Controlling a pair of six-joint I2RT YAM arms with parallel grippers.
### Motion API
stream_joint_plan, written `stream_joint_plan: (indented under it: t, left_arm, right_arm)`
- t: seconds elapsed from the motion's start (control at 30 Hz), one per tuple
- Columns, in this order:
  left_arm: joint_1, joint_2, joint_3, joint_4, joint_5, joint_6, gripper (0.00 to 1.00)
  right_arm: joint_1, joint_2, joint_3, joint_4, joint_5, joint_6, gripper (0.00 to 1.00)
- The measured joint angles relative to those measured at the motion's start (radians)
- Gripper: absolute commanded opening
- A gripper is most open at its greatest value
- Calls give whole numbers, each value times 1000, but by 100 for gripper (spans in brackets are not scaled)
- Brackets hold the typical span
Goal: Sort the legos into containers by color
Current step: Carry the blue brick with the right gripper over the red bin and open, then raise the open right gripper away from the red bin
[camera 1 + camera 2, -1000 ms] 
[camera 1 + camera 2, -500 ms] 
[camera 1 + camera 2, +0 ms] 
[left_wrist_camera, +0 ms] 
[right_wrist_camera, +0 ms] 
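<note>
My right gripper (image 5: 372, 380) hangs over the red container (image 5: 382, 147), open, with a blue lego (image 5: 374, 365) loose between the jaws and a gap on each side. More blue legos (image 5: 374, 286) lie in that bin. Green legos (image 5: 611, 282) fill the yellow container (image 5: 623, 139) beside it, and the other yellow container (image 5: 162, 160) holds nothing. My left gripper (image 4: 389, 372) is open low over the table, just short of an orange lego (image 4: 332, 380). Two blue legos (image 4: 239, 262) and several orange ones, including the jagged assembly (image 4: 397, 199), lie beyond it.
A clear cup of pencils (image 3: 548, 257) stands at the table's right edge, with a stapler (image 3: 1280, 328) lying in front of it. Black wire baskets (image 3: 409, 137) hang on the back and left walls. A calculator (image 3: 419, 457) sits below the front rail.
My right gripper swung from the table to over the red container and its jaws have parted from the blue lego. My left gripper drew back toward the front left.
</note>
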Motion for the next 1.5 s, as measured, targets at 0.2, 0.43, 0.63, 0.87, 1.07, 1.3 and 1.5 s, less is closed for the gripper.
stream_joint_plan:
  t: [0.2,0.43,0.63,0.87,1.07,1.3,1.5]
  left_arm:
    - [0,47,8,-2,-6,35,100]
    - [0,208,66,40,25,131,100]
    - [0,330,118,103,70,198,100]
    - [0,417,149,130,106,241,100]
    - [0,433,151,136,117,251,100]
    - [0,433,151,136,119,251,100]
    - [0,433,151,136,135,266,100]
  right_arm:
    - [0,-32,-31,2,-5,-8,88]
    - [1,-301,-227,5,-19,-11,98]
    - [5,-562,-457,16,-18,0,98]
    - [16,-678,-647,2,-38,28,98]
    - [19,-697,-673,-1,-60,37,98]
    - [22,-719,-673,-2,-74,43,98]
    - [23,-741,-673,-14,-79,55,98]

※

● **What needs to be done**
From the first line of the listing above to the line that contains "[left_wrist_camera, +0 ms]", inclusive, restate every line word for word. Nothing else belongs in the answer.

● **Exercise response**
Controlling a pair of six-joint I2RT YAM arms with parallel grippers.
### Motion API
stream_joint_plan, written `stream_joint_plan: (indented under it: t, left_arm, right_arm)`
- t: seconds elapsed from the motion's start (control at 30 Hz), one per tuple
- Columns, in this order:
  left_arm: joint_1, joint_2, joint_3, joint_4, joint_5, joint_6, gripper (0.00 to 1.00)
  right_arm: joint_1, joint_2, joint_3, joint_4, joint_5, joint_6, gripper (0.00 to 1.00)
- The measured joint angles relative to those measured at the motion's start (radians)
- Gripper: absolute commanded opening
- A gripper is most open at its greatest value
- Calls give whole numbers, each value times 1000, but by 100 for gripper (spans in brackets are not scaled)
- Brackets hold the typical span
Goal: Sort the legos into containers by color
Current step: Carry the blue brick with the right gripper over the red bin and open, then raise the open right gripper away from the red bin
[camera 1 + camera 2, -1000 ms] 
[camera 1 + camera 2, -500 ms] 
[camera 1 + camera 2, +0 ms] 
[left_wrist_camera, +0 ms] 

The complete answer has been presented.